New features:

  • Enhancements to Foundation Model training
    Improvements to the foundation model training process, leading to better performance in downstream applications.

    • Simplified configuration by removing the need to predefine certain time-based parameters incl.check_target_for_next_n_days parameter.
      This requires changes to previously written configuration files.
    • Optimized training with an updated optimizer that eliminates the need for manual learning rate scheduling.
    • Improved feature representation through automated parameter tuning.
    • Performance gains from optimized data handling and more efficient training strategies.

  • Improved Parquet File Support
    Faster and more scalable data processing with an upgraded backend engine.

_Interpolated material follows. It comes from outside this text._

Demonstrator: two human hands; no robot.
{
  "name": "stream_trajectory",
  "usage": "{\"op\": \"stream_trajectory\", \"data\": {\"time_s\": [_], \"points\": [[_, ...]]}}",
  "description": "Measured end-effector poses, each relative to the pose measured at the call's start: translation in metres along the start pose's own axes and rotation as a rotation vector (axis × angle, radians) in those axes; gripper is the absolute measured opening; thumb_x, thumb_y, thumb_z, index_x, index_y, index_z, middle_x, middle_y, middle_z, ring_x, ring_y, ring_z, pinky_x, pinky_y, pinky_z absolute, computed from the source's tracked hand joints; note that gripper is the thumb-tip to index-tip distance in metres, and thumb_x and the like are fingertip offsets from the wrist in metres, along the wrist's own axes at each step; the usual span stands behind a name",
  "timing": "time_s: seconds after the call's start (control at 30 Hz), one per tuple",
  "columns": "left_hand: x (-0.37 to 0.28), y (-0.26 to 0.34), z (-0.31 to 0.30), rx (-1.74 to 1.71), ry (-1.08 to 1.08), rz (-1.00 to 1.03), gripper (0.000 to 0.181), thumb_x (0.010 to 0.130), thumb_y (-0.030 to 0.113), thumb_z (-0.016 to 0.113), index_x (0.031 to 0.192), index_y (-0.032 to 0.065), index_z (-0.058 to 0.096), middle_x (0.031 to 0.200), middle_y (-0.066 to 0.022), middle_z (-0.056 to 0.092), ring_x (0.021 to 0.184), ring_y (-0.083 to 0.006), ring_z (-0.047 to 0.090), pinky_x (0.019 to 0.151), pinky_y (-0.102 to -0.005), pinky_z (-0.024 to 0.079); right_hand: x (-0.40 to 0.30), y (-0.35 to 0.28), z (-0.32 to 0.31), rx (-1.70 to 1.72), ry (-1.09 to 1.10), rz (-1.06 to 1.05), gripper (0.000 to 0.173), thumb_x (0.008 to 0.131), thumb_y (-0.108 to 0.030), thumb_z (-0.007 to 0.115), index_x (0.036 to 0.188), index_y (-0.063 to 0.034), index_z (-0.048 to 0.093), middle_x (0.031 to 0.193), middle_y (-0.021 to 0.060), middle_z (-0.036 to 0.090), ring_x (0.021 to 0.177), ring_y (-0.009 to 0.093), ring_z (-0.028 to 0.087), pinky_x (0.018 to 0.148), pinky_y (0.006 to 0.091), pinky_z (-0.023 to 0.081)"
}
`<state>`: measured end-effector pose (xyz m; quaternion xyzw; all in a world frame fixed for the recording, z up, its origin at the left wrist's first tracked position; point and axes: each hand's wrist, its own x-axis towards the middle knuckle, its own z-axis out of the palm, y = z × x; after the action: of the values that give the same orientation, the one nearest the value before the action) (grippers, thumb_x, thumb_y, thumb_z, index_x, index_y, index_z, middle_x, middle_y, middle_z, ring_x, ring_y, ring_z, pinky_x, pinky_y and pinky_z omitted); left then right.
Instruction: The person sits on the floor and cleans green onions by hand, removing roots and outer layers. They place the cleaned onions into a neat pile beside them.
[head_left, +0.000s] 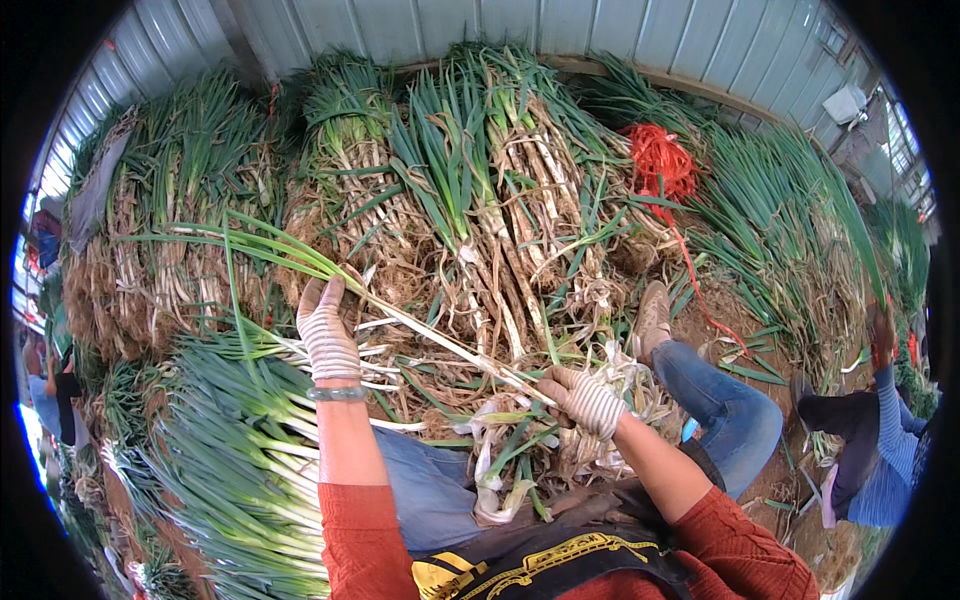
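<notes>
A long green onion (439, 326) stretches slantwise across my lap, green leaves to the left and pale stalk to the right. My left hand (331, 322), in a striped work glove, grips it where the leaves begin. The gloved right hand (583, 399) is closed around its lower end, so the root tip is hidden. Below my left forearm lies a pile of green onions with clean white stalks (289, 442). Peeled-off papery skins (495, 480) and leaf scraps hang and lie between my knees. Unpeeled green onions (502, 262) with brown outer skins lie just ahead.
Bundles of soil-covered green onions (180, 195) stand against a corrugated metal wall (480, 22). A tangle of red plastic twine (660, 161) rests on the right-hand bundles, one strand trailing to the ground. Another person (885, 450) sits at far right, and more people (52, 397) are at far left.
</notes>
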<state>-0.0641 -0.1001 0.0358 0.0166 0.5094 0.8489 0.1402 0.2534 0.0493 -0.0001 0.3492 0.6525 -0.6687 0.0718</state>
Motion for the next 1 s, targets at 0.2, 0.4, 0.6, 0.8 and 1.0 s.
{"op": "stream_trajectory", "data": {"time_s": [0.2,0.4,0.6,0.8,1.0], "points": [[-0.032,-0.024,0.024,0.042,-0.266,-0.240,0.030,0.092,0.019,0.067,0.118,0.0054,0.057,0.098,-0.0100,0.071,0.079,-0.0180,0.068,0.062,-0.0302,0.058,0.003,-0.014,0.014,-0.119,0.173,-0.151,0.036,0.098,-0.035,0.052,0.106,-0.0008,0.059,0.067,0.0068,0.058,0.053,0.015,0.055,0.047,0.0318,0.046],[-0.029,-0.035,0.014,0.077,-0.178,-0.347,0.015,0.094,0.010,0.063,0.108,0.0049,0.062,0.094,-0.0152,0.072,0.075,-0.0231,0.071,0.060,-0.0331,0.062,0.012,-0.013,0.030,-0.455,0.267,-0.389,0.034,0.098,-0.030,0.053,0.104,0.0025,0.059,0.078,0.0229,0.064,0.072,0.036,0.065,0.066,0.0421,0.052],[0.034,-0.013,-0.034,0.021,0.064,-0.045,0.014,0.092,0.015,0.065,0.097,0.0023,0.063,0.087,-0.0128,0.071,0.073,-0.0223,0.069,0.062,-0.0353,0.058,-0.012,0.040,-0.009,-0.636,0.193,-0.140,0.038,0.097,-0.034,0.047,0.108,0.0005,0.061,0.095,0.0286,0.066,0.088,0.043,0.065,0.082,0.0482,0.051],[0.078,0.032,-0.105,-0.040,0.341,0.058,0.020,0.095,0.015,0.062,0.111,0.0035,0.061,0.095,-0.0133,0.070,0.085,-0.0212,0.069,0.069,-0.0337,0.060,-0.046,0.121,-0.078,-0.965,0.359,0.132,0.038,0.095,-0.031,0.053,0.099,0.0055,0.060,0.093,0.0300,0.065,0.088,0.044,0.064,0.082,0.0512,0.050],[0.080,0.065,-0.081,0.004,0.241,0.216,0.023,0.095,0.016,0.062,0.112,0.0019,0.058,0.095,-0.0131,0.070,0.083,-0.0224,0.069,0.072,-0.0353,0.060,-0.030,0.134,-0.088,-1.179,0.340,0.272,0.031,0.092,-0.025,0.056,0.107,0.0016,0.063,0.092,0.0252,0.068,0.088,0.040,0.068,0.080,0.0492,0.053]]}}
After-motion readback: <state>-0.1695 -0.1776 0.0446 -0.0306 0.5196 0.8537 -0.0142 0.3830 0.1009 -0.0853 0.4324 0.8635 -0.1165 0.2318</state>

    • Enhanced memory management and stability for large-scale data.
    • Expanded support for advanced query operations on parquet data sources.

  • Interpretability
    Added support for event-level interpretability in classification and regression models.

Fixes

  • Fixed an issue where the _FINISHED flag for column fit tasks was occasionally set incorrectly, resulting in an unstable resume option.

  • Fixed an issue where the log in main.log file was empty, incomplete or incorrectly written during model training.

  • Fixed an issue where `next_n_hours' parameter used in target function was excluding starting time stamp.

  • Updated packages to improve performance, improve security and for compatibility with the latest features.

New features:

  • Improved handling of time series (BETA)
    Users can now enable improved handling of time series by declaring selected numeric columns as time-series. This feature provides superior representation of event sequences and intervals.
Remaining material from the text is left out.